In deciding not to bring charges against Blank, assistant state's attorney Lawrence A. Dorsey Jr. and state police Sgt. Victor Wolfe cite the same reason: that Terry Miller's official statement to the police corroborates Blank's statement that her husband was strangling Blank. But Terry Miller says that she could not see whether her husband was strangling Blank because it was midnight and dark outside.

The police report containing Terry Miller's statement tends to confirm that she did not actually see her husband strangling Blank. Her statement says, "Kenny had the officer down and I heard someone say something about Kenny choking the officer."

Today, Terry Miller says that she cannot remember who told her that her husband was choking the officer. She says it might have been one of the police officers who interviewed her.

She says she did not ask Blank to come into her home and that he should not have tried. But Wolfe said Blank was justified in trying to get into the apartment. "Police officers don't stop just because of resistance," Wolfe said.

Almost everyone on the street in Brunswick knows something about the shooting.

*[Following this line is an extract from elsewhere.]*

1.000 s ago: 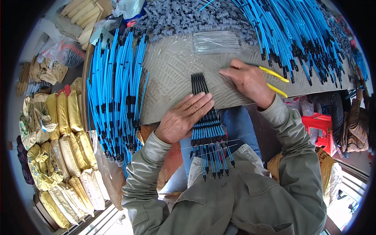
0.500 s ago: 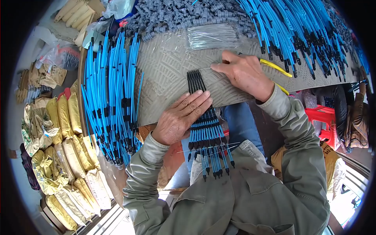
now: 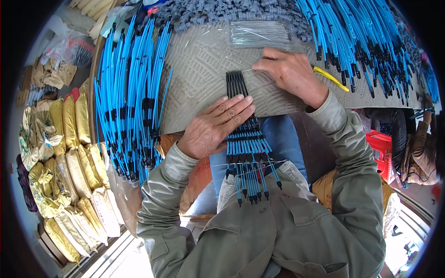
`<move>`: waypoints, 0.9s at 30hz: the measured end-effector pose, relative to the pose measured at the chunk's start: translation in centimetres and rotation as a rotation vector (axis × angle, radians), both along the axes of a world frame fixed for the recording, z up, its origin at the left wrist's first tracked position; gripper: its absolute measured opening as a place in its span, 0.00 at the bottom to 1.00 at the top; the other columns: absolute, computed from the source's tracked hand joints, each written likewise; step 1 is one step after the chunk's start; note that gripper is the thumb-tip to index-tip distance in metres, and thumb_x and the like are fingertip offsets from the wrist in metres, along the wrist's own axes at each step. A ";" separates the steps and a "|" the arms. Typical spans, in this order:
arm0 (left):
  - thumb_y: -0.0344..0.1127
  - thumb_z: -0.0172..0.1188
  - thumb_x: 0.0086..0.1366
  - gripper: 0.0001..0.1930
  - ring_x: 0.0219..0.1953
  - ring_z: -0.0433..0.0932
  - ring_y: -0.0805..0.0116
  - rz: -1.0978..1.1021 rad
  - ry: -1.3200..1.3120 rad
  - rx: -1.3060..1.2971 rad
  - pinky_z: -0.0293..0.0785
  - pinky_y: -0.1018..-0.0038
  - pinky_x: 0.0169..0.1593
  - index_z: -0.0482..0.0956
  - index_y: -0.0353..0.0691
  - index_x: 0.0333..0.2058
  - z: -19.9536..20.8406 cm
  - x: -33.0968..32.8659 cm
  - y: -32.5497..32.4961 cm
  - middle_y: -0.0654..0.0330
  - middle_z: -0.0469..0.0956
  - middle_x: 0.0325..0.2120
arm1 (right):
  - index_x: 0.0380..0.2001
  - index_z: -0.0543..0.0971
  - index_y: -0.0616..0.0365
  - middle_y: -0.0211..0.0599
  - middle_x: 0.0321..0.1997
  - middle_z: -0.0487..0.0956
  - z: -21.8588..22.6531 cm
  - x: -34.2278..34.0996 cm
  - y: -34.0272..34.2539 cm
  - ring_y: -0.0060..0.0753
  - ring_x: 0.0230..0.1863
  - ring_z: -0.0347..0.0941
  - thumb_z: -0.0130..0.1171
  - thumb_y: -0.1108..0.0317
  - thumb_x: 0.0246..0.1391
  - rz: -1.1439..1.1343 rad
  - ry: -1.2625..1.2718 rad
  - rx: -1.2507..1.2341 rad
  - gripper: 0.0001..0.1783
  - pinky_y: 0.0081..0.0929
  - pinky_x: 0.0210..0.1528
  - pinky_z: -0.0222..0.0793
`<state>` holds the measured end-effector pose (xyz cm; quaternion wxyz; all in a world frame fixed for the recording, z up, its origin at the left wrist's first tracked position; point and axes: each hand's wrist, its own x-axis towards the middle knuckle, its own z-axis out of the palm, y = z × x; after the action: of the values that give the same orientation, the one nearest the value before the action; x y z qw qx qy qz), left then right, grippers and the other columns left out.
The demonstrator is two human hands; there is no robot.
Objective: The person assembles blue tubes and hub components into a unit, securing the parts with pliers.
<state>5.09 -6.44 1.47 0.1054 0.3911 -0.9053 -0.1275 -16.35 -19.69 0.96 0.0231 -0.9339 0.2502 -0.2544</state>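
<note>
A row of slim blue rods with black tips and black sleeves (image 3: pixel 250 136) fans out from the table edge toward my lap. Two thin metal wires (image 3: pixel 278 161) cross it near the lap end. My left hand (image 3: pixel 215 123) lies flat over the upper part of the row, fingers stretched out on the black ends. Beside the far black tips (image 3: pixel 234 76), my right hand (image 3: pixel 292 76) pinches a thin metal wire (image 3: pixel 247 70) between thumb and fingers. A yellow plier handle (image 3: pixel 331 78) sticks out behind this hand; whether the palm holds the pliers is hidden.
A stack of straight metal wires (image 3: pixel 259 34) lies beyond my right hand. Grey plastic fittings (image 3: pixel 208 16) are heaped at the back. Blue rods pile up at left (image 3: pixel 132 102) and far right (image 3: pixel 357 41). A red stool (image 3: pixel 380 150) stands right; gold packages (image 3: pixel 76 171) fill the left.
The view has shifted slightly. My right hand still pinches the wire by the far tips, and the lower yellow handle seen before is now out of sight. My left hand stays on the rods.
</note>
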 end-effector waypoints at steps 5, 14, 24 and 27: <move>0.29 0.65 0.33 0.50 0.63 0.52 0.65 -0.024 0.007 -0.033 0.51 0.66 0.64 0.55 0.43 0.60 -0.4 0.4 -0.2 0.60 0.53 0.62 | 0.31 0.78 0.49 0.32 0.26 0.71 0.6 0.4 0.4 0.40 0.24 0.71 0.54 0.72 0.44 -0.015 0.038 0.022 0.09 0.34 0.22 0.64; 0.32 0.67 0.34 0.49 0.63 0.52 0.65 -0.025 0.006 -0.035 0.49 0.68 0.64 0.54 0.42 0.60 -0.6 0.4 0.1 0.60 0.53 0.62 | 0.28 0.72 0.53 0.35 0.26 0.70 1.2 1.4 1.3 0.45 0.25 0.71 0.53 0.72 0.47 -0.079 0.135 0.068 0.04 0.37 0.22 0.63; 0.26 0.62 0.31 0.49 0.64 0.51 0.66 -0.019 0.074 0.038 0.48 0.68 0.65 0.55 0.43 0.60 -0.1 0.4 0.2 0.62 0.52 0.62 | 0.28 0.72 0.52 0.34 0.27 0.71 1.8 2.2 0.2 0.46 0.26 0.71 0.52 0.72 0.47 -0.017 0.221 0.036 0.03 0.38 0.23 0.63; 0.26 0.62 0.31 0.50 0.64 0.51 0.66 -0.016 0.076 0.023 0.48 0.68 0.65 0.55 0.43 0.60 -0.3 0.4 0.2 0.62 0.52 0.62 | 0.28 0.72 0.51 0.34 0.27 0.71 1.8 2.6 0.2 0.45 0.26 0.71 0.51 0.71 0.48 -0.012 0.239 0.004 0.03 0.38 0.23 0.63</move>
<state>5.47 -6.23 1.14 0.1340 0.3802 -0.9022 -0.1536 -13.76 -19.50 2.80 -0.0066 -0.9559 0.2575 -0.1408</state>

Some raise questions that people everywhere ask when a police officer shoots and kills someone: Was the officer's life really in danger? Did the officer act properly?

Others, like Judy Jones, 29, a friend of Terry Miller, ask a more basic question: "Why didn't Blank use mace or something other than a gun?"

"There's a lot of talk here about why he was carrying a gun like that," said Betty Merriman, an aunt of the Miller family. "That's just giving him a license to kill," said Merriman, who, like others, now wonders whether police officers in her small town should carry guns at all.

Brunswick police chief William Miller says that mace would not have been much help to Blank because people sometimes become angrier and more difficult to control when mace is sprayed in their faces.

Blank says he doesn't think mace would have worked--but he wishes he had had a can of it that night, he adds, or perhaps an electric nightstick.

Wolfe, who conducted the investigation into the shooting, sees the situation this way: "I'll agree with anyone who says if Blank had mace under those conditions and momentarily blinded Miller and incapacitated him, the man might be alive today. But the fact is that he didn't have it and he used the only means available to him. He had the right to shoot and he did."